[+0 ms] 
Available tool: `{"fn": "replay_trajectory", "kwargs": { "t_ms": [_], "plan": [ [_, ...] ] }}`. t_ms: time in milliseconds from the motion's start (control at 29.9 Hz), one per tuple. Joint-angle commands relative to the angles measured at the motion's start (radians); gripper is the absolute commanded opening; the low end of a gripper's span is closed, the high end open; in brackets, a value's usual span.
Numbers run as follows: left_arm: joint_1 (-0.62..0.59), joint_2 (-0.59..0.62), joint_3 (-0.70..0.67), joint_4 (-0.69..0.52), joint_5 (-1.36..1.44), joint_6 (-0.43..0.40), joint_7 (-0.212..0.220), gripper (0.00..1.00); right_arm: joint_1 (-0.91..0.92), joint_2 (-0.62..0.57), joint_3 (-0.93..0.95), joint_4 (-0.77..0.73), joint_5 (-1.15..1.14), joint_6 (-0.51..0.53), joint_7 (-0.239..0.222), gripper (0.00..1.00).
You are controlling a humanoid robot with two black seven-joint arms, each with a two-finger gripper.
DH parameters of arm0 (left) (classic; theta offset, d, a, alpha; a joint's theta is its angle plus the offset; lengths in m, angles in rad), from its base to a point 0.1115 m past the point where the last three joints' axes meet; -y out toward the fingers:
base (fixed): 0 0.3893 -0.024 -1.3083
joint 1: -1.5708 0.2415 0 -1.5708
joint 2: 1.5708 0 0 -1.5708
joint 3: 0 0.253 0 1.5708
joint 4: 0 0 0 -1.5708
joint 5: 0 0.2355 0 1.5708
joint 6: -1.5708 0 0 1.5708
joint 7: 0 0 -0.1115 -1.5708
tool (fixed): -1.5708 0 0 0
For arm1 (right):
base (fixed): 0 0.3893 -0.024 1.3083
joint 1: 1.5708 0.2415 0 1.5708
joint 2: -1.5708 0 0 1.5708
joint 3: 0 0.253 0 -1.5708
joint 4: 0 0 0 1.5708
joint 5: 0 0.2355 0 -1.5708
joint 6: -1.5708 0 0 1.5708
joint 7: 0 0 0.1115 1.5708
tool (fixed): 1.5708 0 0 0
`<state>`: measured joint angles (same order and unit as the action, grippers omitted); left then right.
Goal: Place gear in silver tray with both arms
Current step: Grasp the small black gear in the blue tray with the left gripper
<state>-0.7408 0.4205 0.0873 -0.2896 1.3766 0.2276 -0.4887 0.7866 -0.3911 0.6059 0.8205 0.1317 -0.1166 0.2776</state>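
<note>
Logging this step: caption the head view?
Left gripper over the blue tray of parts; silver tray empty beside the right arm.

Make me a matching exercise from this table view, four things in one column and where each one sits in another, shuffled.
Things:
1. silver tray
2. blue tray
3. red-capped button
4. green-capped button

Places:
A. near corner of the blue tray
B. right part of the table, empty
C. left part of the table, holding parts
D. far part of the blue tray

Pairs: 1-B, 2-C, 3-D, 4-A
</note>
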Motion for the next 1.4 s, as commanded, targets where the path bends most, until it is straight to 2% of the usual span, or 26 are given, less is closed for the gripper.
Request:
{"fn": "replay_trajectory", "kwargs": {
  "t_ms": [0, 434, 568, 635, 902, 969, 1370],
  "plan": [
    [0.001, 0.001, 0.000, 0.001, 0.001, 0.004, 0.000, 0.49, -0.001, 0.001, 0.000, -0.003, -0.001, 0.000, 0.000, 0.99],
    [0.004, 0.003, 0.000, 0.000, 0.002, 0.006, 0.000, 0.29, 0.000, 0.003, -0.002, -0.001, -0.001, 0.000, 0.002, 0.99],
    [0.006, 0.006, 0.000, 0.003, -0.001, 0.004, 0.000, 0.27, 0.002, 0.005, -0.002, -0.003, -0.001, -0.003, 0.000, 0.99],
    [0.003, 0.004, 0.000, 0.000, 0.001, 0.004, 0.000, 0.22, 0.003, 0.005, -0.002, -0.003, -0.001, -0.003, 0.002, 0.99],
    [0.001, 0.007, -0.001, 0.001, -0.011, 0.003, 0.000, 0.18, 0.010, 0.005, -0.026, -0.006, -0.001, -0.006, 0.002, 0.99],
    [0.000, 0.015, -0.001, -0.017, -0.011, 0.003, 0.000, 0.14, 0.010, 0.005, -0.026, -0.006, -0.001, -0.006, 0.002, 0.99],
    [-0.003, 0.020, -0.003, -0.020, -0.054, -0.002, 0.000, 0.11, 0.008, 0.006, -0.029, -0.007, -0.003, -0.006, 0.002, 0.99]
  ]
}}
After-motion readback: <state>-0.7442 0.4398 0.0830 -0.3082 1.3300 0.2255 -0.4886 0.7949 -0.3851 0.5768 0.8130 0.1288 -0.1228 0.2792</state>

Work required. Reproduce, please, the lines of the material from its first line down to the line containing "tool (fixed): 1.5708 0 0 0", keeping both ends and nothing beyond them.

Answer space.
[+0 ms] 
Available tool: `{"fn": "replay_trajectory", "kwargs": { "t_ms": [_], "plan": [ [_, ...] ] }}`. t_ms: time in milliseconds from the motion's start (control at 29.9 Hz), one per tuple. Joint-angle commands relative to the angles measured at the motion's start (radians); gripper is the absolute commanded opening; the low end of a gripper's span is closed, the high end open; in brackets, a value's usual span.
Numbers run as follows: left_arm: joint_1 (-0.62..0.59), joint_2 (-0.59..0.62), joint_3 (-0.70..0.67), joint_4 (-0.69..0.52), joint_5 (-1.36..1.44), joint_6 (-0.43..0.40), joint_7 (-0.212..0.220), gripper (0.00..1.00); right_arm: joint_1 (-0.91..0.92), joint_2 (-0.62..0.57), joint_3 (-0.93..0.95), joint_4 (-0.77..0.73), joint_5 (-1.15..1.14), joint_6 (-0.51..0.53), joint_7 (-0.239..0.222), gripper (0.00..1.00).
You are controlling a humanoid robot with two black seven-joint arms, each with a two-finger gripper.
DH parameters of arm0 (left) (classic; theta offset, d, a, alpha; a joint's theta is its angle plus the offset; lengths in m, angles in rad), from its base to a point 0.1115 m past the point where the last three joints' axes meet; -y out toward the fingers:
base (fixed): 0 0.3893 -0.024 -1.3083
joint 1: -1.5708 0.2415 0 -1.5708
joint 2: 1.5708 0 0 -1.5708
joint 3: 0 0.253 0 1.5708
joint 4: 0 0 0 -1.5708
joint 5: 0 0.2355 0 1.5708
joint 6: -1.5708 0 0 1.5708
joint 7: 0 0 -0.1115 -1.5708
tool (fixed): -1.5708 0 0 0
For arm1 (right):
base (fixed): 0 0.3893 -0.024 1.3083
joint 1: 1.5708 0.2415 0 1.5708
joint 2: -1.5708 0 0 1.5708
joint 3: 0 0.253 0 -1.5708
joint 4: 0 0 0 1.5708
joint 5: 0 0.2355 0 -1.5708
joint 6: -1.5708 0 0 1.5708
joint 7: 0 0 0.1115 1.5708
tool (fixed): 1.5708 0 0 0

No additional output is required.